[Task prompt] Reproduce the lines of the listing exactly, beginning at the top, until the line with "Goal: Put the" has been reproduced too.

[Data to process]

* * * * *

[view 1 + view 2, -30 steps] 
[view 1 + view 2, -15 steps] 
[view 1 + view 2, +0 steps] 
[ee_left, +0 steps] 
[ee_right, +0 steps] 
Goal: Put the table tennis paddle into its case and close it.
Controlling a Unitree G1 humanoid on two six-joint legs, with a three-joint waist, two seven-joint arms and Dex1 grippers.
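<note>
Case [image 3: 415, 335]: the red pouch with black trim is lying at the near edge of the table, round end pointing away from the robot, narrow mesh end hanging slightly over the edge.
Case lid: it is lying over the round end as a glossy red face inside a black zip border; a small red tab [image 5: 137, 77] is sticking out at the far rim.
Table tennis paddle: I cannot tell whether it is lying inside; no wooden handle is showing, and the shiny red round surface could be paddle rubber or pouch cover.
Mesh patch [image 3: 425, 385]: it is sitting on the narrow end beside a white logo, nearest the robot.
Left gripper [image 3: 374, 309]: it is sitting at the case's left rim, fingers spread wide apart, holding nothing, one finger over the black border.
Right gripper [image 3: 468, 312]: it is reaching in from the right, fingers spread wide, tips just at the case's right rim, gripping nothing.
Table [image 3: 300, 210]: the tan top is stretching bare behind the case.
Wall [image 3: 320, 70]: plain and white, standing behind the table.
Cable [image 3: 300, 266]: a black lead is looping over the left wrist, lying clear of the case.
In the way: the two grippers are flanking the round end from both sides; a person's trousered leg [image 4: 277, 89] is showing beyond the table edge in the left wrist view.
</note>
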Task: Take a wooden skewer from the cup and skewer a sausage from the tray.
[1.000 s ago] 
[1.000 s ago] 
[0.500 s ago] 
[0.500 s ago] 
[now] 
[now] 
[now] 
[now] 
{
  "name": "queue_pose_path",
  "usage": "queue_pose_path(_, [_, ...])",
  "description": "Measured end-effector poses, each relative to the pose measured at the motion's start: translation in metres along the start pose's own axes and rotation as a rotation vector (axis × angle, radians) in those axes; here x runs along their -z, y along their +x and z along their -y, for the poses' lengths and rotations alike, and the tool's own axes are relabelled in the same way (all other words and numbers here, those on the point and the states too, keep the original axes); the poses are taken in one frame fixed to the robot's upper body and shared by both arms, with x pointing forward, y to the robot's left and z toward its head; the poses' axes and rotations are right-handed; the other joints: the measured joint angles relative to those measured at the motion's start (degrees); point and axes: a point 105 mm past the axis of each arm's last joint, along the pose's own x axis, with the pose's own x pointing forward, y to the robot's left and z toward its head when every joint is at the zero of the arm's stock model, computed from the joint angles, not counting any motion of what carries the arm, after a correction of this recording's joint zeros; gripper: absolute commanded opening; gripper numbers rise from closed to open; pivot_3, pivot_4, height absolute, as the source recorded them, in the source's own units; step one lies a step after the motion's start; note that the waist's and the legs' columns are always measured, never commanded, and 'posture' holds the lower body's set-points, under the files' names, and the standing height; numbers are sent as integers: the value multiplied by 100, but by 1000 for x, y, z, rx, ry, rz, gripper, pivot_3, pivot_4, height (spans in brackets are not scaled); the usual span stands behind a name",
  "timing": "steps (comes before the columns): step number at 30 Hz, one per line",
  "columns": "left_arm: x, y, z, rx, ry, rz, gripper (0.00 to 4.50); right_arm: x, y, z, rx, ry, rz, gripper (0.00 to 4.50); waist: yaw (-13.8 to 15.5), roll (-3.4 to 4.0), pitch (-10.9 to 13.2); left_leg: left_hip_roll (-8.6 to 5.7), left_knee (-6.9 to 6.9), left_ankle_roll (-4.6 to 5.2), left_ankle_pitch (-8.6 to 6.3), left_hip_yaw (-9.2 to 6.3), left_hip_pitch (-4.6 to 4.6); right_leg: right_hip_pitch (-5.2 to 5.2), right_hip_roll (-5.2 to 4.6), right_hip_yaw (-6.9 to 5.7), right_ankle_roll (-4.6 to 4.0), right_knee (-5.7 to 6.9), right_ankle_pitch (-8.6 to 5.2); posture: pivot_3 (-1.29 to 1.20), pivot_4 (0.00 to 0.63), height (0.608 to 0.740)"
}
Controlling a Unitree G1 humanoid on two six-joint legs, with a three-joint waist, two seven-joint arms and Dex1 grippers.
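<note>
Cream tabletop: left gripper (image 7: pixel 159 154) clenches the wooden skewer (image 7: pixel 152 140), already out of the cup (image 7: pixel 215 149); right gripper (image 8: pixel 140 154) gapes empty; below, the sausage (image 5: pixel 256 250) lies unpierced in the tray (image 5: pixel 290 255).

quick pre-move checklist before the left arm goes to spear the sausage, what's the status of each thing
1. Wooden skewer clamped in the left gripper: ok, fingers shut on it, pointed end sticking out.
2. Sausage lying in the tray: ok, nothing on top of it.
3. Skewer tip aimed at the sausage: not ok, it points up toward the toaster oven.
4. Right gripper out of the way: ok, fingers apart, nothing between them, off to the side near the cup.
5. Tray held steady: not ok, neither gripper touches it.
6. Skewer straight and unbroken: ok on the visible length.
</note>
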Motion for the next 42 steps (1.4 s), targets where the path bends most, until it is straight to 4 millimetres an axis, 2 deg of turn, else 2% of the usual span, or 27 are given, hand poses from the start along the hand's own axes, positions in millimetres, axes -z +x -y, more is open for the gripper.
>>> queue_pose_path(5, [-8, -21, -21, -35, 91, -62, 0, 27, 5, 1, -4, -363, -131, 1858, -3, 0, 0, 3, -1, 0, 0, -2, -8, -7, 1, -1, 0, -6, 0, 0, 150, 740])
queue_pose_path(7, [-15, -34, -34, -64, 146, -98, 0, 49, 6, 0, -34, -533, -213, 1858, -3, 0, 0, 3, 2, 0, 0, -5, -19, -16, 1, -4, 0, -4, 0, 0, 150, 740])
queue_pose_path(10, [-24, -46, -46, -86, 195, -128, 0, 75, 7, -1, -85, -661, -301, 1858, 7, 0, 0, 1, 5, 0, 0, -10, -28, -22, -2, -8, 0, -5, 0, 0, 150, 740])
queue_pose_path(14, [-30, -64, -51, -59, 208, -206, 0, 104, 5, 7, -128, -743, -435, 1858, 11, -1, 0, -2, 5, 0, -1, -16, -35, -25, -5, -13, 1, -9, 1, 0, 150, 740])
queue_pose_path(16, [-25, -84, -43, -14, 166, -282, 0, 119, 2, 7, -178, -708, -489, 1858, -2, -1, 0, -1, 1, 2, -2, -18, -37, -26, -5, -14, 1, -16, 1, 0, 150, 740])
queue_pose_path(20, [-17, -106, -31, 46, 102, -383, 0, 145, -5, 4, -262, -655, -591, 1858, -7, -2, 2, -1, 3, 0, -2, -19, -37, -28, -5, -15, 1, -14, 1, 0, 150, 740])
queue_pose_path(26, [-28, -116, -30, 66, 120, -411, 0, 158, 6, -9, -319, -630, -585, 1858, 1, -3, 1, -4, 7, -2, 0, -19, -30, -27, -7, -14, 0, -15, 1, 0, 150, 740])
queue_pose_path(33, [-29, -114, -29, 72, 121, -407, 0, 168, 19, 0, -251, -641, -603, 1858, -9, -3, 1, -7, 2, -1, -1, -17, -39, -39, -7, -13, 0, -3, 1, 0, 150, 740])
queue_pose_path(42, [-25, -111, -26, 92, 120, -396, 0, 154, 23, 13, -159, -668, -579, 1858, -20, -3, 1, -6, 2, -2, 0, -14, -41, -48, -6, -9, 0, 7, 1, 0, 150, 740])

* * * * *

[Your solution]
[view 1 + view 2, -30 steps] 
[view 1 + view 2, -15 steps] 
[view 1 + view 2, +0 steps] 
[ee_left, +0 steps] 
[ee_right, +0 steps] 
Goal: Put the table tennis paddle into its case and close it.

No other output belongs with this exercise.